Slí Eile: The National Economic and Social Council (NESC) has recently published its Next Steps in Addressing Ireland’s Five-Part Crisis: Combining Retrenchment with Reform. You can download the full report here and the executive summary here.
The title by-line ‘retrenchment’ with ‘reform’ gives all away. Following earlier work by the Council – which represents the various social partners – it attempts to pull together various strands of the current economic crisis and to propose an ‘integrated approach’. This is welcome. To the five-part crisis (banking, fiscal, competitiveness, unemployment and reputation) must be added a sixth dimension as pointed out by a speaker at last week’s TASC Economic Conference: a political crisis.
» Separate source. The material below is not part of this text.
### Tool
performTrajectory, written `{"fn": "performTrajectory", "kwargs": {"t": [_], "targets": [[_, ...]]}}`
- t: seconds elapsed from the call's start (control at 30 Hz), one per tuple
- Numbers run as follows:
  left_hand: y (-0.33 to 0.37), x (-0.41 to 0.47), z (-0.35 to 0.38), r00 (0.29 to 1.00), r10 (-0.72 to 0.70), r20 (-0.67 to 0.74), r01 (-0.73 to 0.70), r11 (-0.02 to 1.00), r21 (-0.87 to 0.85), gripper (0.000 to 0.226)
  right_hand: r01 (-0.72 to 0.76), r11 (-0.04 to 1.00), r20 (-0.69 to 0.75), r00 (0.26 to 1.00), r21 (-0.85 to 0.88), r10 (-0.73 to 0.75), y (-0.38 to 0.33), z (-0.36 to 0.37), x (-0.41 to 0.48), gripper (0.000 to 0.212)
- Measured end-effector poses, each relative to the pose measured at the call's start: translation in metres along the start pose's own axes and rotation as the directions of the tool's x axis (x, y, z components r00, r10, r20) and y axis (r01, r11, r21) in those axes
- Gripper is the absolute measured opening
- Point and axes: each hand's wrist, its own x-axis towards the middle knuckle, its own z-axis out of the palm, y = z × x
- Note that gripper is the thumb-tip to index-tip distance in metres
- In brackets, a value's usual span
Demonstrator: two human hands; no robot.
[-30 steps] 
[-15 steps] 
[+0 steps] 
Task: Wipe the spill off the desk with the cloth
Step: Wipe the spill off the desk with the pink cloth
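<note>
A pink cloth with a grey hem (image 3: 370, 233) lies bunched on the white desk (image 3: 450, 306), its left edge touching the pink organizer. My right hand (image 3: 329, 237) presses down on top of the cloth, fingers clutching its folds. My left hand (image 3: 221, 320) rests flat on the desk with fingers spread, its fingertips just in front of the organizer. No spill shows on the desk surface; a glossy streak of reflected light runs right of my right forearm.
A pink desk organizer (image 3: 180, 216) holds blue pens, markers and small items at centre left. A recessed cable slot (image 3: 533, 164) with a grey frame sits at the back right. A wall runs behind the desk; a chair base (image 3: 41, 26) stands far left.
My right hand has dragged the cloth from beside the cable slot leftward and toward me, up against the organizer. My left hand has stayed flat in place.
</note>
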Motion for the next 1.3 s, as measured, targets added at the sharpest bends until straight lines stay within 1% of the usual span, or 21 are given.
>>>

I would even suggest a 7th: a moral crisis. Do we care enough about people, their well-being and the planet in which we survive? Markets, States and non-governmental actors have failed, so far, to act with sufficient moral responsibility.
Like all NESC documents there is a good conceptual framework underlying its work. But, inevitably, reflecting its structure, function and composition there is a strong element of ‘on the one hand and on the other hand’. Here is a sample:
It is necessary to combine unavoidable retrenchment with major reform in a range of policy areas and systems.
‘unavoidable’ mirrors a highly held view these days:
TINA – There-Is-No-Other-Way (e.g. deflation)
TOGIT – The-Only-Game-In-Town (e.g. NAMA)
Joseph Stiglitz has warned us about being intimidated. Other adjectives used in the NESC document are ‘severe retrenchment’ (p7) and ‘immediate retrenchment’ (p9)
Interestingly, the NESC document goes on to say (p60):
The deterioration in the labour market, in the lives of many households and individuals, is being compounded by falling disposable incomes and retrenchments in some areas of current public social spending.
Government has achieved savings of c10.5 billion or 6.3 per cent of GDP and published the McCarthy Report. But there continues to be a huge gap in the public finances.
Policy and public debate on the fiscal, economic and social aspects of the crisis still seem dominated by short-term, immediate and zero-sum aspects; it has not proven possible to secure support for a perspective based on long-term mutual gains.
And, on page 61, the Report rightly draws attention to the way cuts in public spending can impact adversely on vulnerable and low-income groups.
In its response, the Government clearly sees this work of NESC as offering a talking and thinking platform on which to get buy-in for a new a ‘agreement’ (From the Govt Press Release: "In response to the challenge set out in the Report, the Government proposes to invite the Social Partners to meet to discuss whether there is sufficient basis for entering substantive negotiations to secure an agreed national response to the current economic crisis")
A classic nescism is the following:
There remains a tendency for opinion on the fiscal crisis to polarise into two camps, with one stressing the need to reduce the gap between spending and revenue and the other the need to maintain existing services and conditions. These positions tend to cancel one another out, rather than pushing the debate into new terrain in ways that makes policy decision clearer and public understanding greater.
But, in the meantime, the following questions have to be faced: The General Government Deficit is in the order of €20bn this year
Government can either (i) cut spending (ii) raise taxes (iii) borrow more or draw down on cash reserves (it is too late, apparently, to divert NPRF cash since Government diligently pre-paid next year’s amount as well as this years – called APCS – Acute Pro-Cyclical Syndrome). NESC clearly favours raising the share of taxes as % of GDP to bring us up closer to EU norms. But, it does not specify its stance on some of the major issues:
Pay cuts
Welfare cuts
Which areas of public spending would be cut
Instead it opts for ‘severe retrenchment’. Then again, it is hard to imagine the partners to NESC agreeing to a common approach on the above.
1 comment:
In terms of Government's options, there must also be a plan for (iv): Growth in GDP; without which (i), (ii) and (iii) combined will not be sufficient.
NESC is right to call for "a perspective based on long-term mutual gains." There is no doubt that Ireland's economy has to move from simple to complex. That is, away from the FIRE model (Financial, Insurance, Real Estate) and towards a diversity of small, medium and large enterprises, across a wide range of different economic activity. This is necessary to make us less vulnerable to a collapse in any one sector. We are also unlikely to be able to rebuild the economy and re-employ 500,000 people in just one or two sectors.